Kendali atas praktek persaingan usaha tidak sehat dengan demikian menjadi penentu dari kualitas pertumbuhan ekonomi dan pertumbuhan untuk kesejahteraan. Kiprah KPPU dalam bentuk penegakan hukum persaingan dan pemberian saran dan pertimbangan telah memperkuat kualitas pertumbuhan ekonomi yang sesungguhnya. Bahkan seperti diingatkan oleh Allan Green Span, mantan Gubernur FED, ekonomi pasar tumbuh melalui tiga hal. Salah satunya adalah kadar kompetisi dalam negeri, dan terutama untuk negara berkembang, kadar keterbukaan negara terhadap perdagangan dan integrasinya dengan bagian lain di dunia (Green Span, hal. 254).
Jadi pertumbuhan ekonomi di negara mana pun tidak bisa lagi mengabaikan sisi efisensi karena tingginya dinamika persaingan antar negara dan benua.

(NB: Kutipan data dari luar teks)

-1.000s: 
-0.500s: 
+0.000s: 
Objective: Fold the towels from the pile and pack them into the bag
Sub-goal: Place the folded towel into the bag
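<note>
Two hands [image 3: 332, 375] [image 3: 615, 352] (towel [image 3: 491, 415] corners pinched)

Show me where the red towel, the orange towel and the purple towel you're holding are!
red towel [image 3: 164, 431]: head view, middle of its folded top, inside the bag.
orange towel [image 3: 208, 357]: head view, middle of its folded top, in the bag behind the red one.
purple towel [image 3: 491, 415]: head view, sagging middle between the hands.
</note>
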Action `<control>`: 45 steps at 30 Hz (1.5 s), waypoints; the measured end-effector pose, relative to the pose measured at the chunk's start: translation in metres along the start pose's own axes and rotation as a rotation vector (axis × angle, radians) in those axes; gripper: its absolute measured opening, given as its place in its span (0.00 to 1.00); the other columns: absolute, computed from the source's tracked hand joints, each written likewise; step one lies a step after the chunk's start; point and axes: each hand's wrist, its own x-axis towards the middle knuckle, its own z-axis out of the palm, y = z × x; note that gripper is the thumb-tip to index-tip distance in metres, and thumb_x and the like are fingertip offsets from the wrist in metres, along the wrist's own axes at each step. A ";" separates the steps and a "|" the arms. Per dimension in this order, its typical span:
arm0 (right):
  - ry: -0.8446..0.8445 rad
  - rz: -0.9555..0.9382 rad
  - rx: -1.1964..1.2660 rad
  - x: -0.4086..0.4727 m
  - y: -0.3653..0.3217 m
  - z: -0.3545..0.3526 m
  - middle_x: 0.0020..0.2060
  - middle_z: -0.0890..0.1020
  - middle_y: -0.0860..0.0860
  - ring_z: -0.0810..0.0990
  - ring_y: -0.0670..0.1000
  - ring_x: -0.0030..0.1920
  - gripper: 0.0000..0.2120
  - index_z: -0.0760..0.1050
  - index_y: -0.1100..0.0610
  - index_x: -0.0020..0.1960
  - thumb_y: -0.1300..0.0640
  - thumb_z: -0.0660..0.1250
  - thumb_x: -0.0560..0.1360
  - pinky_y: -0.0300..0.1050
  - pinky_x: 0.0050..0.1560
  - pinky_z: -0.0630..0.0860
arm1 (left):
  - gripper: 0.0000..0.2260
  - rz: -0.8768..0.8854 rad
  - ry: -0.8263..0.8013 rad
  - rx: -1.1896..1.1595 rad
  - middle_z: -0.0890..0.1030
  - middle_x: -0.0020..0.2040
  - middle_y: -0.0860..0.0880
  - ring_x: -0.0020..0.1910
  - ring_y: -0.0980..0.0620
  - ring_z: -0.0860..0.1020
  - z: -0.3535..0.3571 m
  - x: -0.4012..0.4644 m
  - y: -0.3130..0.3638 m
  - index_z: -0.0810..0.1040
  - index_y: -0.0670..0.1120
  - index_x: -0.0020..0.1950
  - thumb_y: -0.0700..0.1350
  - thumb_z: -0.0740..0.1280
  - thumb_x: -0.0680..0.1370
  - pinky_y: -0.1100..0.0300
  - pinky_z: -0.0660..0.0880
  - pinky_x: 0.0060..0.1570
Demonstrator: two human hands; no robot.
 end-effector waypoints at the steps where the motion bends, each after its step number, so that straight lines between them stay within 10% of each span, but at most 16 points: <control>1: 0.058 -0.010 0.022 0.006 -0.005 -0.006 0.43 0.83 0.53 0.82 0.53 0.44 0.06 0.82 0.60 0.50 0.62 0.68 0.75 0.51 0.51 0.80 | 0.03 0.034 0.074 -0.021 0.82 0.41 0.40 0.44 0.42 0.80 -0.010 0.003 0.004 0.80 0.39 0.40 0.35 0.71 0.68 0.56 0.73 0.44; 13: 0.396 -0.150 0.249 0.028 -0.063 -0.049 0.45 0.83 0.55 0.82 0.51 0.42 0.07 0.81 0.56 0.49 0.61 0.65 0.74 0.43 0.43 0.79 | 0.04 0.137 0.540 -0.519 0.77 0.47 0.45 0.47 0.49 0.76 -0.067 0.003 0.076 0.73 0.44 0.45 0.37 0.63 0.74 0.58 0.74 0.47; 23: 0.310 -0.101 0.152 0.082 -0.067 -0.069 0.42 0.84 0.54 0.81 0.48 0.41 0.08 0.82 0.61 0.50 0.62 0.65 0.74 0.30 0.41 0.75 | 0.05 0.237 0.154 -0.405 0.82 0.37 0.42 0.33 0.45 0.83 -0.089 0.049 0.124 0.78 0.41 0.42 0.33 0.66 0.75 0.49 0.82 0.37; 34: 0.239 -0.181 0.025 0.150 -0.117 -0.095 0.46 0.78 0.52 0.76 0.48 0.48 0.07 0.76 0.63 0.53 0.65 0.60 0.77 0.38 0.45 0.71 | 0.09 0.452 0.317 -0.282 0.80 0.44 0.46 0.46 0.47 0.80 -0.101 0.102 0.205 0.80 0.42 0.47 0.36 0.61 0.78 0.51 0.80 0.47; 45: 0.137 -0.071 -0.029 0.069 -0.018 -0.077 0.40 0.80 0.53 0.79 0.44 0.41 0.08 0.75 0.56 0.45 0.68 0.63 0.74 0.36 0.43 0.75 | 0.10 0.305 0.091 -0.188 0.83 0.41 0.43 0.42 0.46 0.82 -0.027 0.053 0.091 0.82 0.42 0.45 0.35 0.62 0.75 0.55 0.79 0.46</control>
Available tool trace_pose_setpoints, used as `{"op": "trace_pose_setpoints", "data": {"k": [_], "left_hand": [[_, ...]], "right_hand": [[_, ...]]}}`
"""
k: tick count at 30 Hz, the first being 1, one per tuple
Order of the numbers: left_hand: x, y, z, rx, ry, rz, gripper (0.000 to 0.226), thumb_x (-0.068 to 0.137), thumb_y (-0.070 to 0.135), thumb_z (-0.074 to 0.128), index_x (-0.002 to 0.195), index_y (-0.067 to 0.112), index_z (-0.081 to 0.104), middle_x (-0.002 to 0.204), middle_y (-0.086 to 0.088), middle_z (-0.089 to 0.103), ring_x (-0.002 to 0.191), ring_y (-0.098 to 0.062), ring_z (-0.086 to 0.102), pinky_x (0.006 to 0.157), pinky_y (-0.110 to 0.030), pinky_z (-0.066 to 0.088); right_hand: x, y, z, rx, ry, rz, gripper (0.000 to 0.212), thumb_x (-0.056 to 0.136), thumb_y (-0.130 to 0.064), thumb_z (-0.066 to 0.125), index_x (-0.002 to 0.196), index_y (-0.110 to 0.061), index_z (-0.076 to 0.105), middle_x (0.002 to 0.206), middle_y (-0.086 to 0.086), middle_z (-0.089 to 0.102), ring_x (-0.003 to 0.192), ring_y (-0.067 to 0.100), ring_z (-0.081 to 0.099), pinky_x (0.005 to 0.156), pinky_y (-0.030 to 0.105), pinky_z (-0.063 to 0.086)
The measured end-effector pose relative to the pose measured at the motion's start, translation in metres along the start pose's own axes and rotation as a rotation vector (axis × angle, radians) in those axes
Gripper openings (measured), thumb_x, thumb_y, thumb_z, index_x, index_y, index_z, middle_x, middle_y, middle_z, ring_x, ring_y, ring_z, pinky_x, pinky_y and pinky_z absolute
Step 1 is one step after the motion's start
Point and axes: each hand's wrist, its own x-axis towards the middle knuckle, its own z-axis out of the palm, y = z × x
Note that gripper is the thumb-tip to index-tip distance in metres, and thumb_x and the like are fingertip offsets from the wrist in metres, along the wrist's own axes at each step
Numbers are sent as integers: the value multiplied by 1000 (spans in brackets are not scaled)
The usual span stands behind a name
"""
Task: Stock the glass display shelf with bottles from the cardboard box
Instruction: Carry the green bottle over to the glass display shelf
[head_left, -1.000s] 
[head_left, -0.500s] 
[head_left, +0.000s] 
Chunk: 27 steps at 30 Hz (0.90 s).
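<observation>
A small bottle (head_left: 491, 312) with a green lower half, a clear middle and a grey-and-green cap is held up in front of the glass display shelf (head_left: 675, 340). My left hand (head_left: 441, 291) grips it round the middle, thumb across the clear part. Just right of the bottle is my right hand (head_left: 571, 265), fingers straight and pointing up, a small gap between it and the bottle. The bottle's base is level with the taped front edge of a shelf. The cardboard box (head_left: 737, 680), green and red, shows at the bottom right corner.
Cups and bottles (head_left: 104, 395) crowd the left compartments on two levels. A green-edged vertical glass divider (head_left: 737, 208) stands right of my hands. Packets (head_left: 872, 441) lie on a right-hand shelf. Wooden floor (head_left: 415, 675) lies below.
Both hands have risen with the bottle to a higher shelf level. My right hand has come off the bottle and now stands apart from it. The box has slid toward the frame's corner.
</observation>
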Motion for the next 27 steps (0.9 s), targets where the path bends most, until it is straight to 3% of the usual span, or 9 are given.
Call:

Kebijakan persaingan dibuat untuk membuat terciptanya lingkungan persaingan agar pertumbuhan ekonomi tidak hanya efisien tetapi juga mendorong tingkat kesejahteraan. Tanggungjawab negara terhadap nasib rakyatnya didapat melalui wewenang campur tangan sejauh tidak merusak dinamika persaingan itu sendiri. Inilah era di mana negara dan pasar duduk berdampingan untuk menciptakan kesejahteraan rakyat.
Duduk bersama dalam menciptakan kesejahteraan inilah agaknya yang menjadi cara tepat bagaimana kebijakan persaingan bisa memberi kualitas bagi pertumbuhan ekonomi nasional. Presiden SBY menyebutnya sebagai ekonomi ”Jalan Tengah”. Jalan yang ia tegaskan dalam pengantar kuliah Kepresidenan di Istana Negara dengan tema ”Indonesia Towards an Emerging Economy: Lessons form Korea and Beyond” SBY mengatakan “Saya meyakini dan memilih jalan tengah barangkali itu yang cocok bagi Indonesia. Di satu sisi kaidah efisiensi pasar penting, tetapi peran dan intervensi pemerintah tetap diperlukan,”
Ekonomi Jalan Tengah memang sudah harus diwujudkan di tengah masih tidak jelasnya posisi, peran dan sikap negara terhadap perkembangan ekonomi nasional dan internasional. Jika posisi negara lemah maka pasar akan dengan mudah mengendalikan dan mempengaruhi kebijakan negara yang berujung pada pengendalian harga, berkembangnya execive price dan bentuk persaingan tidak sehat lainnya. Kiprah KPPU selama 10 tahun agaknya bisa dianggap mewakili kebijakan negara mengambil pilihan Jalan Tengah. Sebab selain mengarah pada efisiensi ekonomi, KPPU juga memberi ruang yang sangat besar bagi negara untuk melakukan intervensi sejauh Undang-undang memberi wewenang.